The government released a new set of guidelines this week to combat COVID-19 transmission, emphasising the importance of masks, distance, hygiene, and well-ventilated spaces. It has been stressed that “ventilation can decrease the risk of transmission” from an infected individual to others.
It was recommended that outdoor air be introduced into workplaces, houses, and wider public spaces, as well as that steps be taken to increase ventilation in these spaces.
It was also recommended that fans, open windows and doors, even partially open windows, be strategically placed to introduce outdoor air and increase indoor air quality. It also said that adding cross ventilation and exhaust fans is helpful in curtailing fans running if the windows and doors are locked, it said.
To generate the optimal air flow for optimum protection from indoor infection, add an exhaust fan or convert a pedestal fan into an exhaust fan by turning it to face outdoors, according to the guidelines.
COVID-19 pandemic and prolonged stay-at-home phenomenon, according to Shalini Chandrashekar, principal designer and co-founder, Taliesyn- Design & Architecture, have revised the value of comfortable dwellings.
Optimizing the use of natural sunlight
By orienting the openings toward the northeast (N-E), an open breezeway can be created within the built volume. Orienting the kitchen in the southeast (S-E) will reward the mundane morning chores with the soothing morning sunshine, and locating the bedroom in the southwest (S-W) can pull in the warmth of the afternoon golden sun, all such conscious considerations can come in handy when designing a well-ventilated home, she advised.
Furthermore, strategically placing the openings while keeping the sun path and wind direction in mind lowers the operational costs of mechanical temperature regulation and indoor lighting, allowing the architecture to take on a more elevated spatial identity, she adds.
In India, people prefer to keep their windows closed to keep insects out and preserve privacy. Openings with screens or jaalis can solve this problem by allowing fresh air in while maintaining protection and privacy.
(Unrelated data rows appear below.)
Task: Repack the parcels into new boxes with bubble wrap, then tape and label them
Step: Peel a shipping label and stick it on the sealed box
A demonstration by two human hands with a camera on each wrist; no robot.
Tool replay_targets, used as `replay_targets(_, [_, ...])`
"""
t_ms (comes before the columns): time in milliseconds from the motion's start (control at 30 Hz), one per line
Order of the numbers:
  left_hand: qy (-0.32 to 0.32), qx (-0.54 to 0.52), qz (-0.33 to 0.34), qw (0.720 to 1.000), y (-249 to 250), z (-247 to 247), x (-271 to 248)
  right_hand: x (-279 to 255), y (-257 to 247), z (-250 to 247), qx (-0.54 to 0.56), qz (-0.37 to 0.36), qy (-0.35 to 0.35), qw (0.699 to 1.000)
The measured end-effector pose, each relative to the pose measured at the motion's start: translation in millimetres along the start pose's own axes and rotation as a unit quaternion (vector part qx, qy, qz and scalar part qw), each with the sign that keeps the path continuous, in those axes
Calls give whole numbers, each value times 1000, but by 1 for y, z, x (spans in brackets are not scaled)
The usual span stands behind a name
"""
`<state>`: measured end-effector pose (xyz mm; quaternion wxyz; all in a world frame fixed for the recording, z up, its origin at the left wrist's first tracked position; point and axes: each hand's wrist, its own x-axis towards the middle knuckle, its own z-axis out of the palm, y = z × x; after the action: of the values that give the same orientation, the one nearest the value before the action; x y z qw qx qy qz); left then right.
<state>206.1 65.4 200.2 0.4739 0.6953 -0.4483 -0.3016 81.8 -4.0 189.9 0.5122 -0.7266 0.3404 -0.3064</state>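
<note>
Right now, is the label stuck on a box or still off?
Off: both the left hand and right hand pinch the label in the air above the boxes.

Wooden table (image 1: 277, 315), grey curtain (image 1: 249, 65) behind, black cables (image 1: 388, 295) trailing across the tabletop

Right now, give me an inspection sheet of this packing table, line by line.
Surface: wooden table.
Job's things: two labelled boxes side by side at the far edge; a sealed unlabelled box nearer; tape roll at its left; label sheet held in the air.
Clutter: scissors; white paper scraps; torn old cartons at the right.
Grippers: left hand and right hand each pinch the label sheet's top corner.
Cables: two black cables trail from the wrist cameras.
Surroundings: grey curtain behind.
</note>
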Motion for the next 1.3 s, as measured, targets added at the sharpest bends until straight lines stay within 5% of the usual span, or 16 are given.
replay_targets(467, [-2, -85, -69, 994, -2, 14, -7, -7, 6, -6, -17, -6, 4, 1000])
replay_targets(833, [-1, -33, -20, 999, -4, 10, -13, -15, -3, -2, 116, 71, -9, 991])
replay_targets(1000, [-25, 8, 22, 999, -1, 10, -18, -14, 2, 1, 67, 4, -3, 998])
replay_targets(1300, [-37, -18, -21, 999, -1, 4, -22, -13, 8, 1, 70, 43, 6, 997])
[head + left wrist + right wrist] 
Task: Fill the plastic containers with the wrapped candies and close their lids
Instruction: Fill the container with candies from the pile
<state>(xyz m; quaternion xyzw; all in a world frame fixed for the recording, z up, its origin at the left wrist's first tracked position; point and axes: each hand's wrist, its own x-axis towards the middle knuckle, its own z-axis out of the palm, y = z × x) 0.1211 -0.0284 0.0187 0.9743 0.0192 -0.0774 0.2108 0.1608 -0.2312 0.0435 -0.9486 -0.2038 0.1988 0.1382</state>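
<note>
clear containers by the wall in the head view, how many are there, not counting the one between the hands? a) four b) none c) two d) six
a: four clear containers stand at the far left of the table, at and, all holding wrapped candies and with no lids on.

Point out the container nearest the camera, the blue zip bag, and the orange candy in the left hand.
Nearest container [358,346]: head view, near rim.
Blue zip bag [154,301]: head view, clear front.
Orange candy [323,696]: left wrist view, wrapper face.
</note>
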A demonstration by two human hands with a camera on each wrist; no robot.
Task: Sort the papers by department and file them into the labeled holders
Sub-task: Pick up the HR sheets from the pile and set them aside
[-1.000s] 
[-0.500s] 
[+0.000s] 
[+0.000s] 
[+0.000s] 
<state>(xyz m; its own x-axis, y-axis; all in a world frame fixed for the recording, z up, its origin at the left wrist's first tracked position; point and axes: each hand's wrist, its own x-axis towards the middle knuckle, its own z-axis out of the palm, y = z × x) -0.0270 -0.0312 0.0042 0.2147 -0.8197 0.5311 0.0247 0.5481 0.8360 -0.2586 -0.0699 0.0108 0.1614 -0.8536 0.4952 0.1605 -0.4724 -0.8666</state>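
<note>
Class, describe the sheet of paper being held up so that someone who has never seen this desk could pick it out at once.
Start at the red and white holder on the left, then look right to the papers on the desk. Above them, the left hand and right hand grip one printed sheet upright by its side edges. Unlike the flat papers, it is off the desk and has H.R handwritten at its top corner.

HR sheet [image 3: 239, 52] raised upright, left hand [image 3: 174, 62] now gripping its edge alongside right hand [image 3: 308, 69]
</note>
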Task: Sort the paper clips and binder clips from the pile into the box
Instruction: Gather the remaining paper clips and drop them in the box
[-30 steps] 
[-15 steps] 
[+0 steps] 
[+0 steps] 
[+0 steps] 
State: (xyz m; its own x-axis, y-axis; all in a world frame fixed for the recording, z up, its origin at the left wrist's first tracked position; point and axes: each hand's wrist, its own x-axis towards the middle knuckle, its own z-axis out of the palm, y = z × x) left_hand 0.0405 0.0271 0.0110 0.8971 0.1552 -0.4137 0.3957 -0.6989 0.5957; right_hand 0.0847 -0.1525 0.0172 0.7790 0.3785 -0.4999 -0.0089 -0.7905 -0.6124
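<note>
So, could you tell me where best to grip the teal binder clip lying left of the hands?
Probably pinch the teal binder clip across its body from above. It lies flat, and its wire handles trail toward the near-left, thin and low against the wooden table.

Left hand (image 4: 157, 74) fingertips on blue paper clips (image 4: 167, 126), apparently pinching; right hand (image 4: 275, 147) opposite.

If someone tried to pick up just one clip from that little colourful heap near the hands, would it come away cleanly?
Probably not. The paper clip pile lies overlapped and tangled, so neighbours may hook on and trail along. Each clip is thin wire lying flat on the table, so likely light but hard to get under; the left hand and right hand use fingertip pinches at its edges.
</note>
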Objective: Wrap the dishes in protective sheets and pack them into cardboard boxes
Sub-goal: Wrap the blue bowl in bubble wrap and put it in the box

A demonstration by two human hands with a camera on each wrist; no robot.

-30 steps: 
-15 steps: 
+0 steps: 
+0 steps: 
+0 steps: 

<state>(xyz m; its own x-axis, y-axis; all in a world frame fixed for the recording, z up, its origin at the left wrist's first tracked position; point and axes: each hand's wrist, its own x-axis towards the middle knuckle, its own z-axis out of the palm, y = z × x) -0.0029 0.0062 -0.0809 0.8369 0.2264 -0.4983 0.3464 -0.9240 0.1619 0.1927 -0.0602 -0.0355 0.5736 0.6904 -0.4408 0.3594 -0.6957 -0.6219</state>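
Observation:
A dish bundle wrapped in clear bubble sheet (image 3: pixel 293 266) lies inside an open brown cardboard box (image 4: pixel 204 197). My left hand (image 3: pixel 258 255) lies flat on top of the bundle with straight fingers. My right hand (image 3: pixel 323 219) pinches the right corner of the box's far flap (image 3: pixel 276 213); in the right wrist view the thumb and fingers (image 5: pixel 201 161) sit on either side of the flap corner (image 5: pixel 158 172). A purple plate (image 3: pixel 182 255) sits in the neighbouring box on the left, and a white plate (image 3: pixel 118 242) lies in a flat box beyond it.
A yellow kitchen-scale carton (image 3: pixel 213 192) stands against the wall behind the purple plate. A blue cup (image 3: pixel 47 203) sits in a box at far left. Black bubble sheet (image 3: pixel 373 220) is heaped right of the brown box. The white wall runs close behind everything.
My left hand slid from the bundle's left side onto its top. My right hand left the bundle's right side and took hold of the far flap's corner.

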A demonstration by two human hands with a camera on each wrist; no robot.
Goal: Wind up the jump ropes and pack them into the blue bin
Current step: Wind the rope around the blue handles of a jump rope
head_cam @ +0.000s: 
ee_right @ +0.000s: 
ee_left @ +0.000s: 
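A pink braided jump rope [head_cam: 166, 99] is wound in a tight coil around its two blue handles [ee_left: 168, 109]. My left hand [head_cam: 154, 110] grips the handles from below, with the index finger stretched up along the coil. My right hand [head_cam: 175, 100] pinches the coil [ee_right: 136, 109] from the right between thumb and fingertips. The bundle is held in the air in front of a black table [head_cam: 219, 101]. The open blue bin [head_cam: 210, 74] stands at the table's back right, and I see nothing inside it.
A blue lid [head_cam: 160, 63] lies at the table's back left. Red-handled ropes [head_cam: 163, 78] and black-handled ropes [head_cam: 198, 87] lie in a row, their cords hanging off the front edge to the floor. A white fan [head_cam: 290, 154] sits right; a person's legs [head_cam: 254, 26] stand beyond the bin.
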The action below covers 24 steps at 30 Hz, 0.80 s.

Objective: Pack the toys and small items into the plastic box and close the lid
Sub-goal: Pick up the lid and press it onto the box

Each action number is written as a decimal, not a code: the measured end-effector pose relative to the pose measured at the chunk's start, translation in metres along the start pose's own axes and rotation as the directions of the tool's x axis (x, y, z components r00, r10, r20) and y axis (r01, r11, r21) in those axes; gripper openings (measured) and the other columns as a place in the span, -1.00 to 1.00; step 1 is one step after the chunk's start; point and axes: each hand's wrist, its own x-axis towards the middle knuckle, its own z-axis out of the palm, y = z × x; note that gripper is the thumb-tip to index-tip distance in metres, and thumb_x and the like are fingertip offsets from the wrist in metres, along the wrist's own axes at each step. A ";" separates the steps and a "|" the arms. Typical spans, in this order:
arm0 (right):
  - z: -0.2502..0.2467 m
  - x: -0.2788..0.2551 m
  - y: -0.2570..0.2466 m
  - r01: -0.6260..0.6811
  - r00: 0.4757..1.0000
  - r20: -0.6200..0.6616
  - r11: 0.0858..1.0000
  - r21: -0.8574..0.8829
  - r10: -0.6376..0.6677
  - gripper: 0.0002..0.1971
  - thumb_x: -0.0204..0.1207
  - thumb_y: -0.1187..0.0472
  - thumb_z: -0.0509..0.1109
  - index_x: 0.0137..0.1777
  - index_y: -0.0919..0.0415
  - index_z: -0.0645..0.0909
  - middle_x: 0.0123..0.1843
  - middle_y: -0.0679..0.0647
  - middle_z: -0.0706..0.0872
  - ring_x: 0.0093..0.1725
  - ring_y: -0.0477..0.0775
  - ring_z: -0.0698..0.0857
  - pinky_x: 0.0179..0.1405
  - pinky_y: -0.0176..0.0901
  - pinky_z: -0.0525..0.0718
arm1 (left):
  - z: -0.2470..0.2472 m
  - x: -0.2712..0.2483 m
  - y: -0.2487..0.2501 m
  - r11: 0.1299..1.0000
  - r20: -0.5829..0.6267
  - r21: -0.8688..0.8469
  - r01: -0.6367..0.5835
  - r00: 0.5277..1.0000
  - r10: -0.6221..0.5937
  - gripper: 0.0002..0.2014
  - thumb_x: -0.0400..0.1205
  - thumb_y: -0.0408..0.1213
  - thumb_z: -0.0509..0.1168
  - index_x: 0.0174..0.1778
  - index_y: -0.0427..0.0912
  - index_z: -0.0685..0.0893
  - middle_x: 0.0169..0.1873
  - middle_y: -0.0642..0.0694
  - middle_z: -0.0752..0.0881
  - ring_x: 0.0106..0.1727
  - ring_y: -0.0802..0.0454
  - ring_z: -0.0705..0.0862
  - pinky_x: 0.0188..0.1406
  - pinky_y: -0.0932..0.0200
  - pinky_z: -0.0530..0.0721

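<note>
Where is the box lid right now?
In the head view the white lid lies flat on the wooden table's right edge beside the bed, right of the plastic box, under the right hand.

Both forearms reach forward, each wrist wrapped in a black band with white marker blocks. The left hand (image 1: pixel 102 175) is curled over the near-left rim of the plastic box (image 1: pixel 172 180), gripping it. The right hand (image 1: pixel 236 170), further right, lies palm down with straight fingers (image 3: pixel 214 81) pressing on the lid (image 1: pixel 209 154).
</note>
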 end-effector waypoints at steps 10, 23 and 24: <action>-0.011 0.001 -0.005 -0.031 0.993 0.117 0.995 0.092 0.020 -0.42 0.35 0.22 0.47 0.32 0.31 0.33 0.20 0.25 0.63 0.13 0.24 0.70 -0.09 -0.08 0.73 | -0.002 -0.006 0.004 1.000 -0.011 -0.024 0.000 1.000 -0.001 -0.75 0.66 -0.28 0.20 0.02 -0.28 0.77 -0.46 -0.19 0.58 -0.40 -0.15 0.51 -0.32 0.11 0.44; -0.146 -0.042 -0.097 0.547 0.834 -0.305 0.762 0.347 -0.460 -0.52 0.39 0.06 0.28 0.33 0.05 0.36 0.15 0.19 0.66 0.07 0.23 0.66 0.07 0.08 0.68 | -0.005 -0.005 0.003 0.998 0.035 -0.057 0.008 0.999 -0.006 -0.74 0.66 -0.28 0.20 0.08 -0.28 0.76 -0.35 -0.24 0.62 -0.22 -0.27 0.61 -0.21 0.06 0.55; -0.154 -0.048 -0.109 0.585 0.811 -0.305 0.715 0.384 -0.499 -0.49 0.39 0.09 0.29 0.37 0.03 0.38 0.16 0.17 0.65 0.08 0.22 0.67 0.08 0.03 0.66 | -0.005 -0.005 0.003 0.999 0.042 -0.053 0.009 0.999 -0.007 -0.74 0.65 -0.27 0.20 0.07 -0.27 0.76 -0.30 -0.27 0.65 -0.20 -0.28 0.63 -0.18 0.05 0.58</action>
Windows with buck mesh and sheer curtains inside are positioned disgonally to allow for instant cross-ventilation in the room. Because of the heat strength coming from those directions, large glass walls on the south and west are typically closed.
“It’s best to ensure that the prevailing wind direction of the site/city is taken into account and the fenestrations are placed in accordance with them to maximize the air flow,” Meena Murthy Kakkar, Design Head and Partner, Envisage, says.
Keeping the house dry
For proper ventilation and hygiene, it is important to keep the house dry. To keep the dampness out, create a dedicated wet utility area, which is a semi-covered utility room for washing and drying. Powerful exhausts in the kitchen and toilets, as well as easy-to-open windows, are a must if the position allows it. To keep the kitchen dry, place it in the sunniest part of the house.
Segregating wet and dry areas
If you have a balcony in a shady corner or a house without a balcony, invest in a dryer to prevent a dark and musty odour inside. Separate the dry and wet areas of your bathroom’s bathing enclosures with a partition. This also aids in preventing moisture from entering your quarters. Invest in high-capacity exhaust fans.
Arun K.R., senior architect at Brick&Bolt says, “We usually take care to provide sufficient and proper air circulation by having larger windows. Since morning sunlight is so beneficail, openings to the east help.”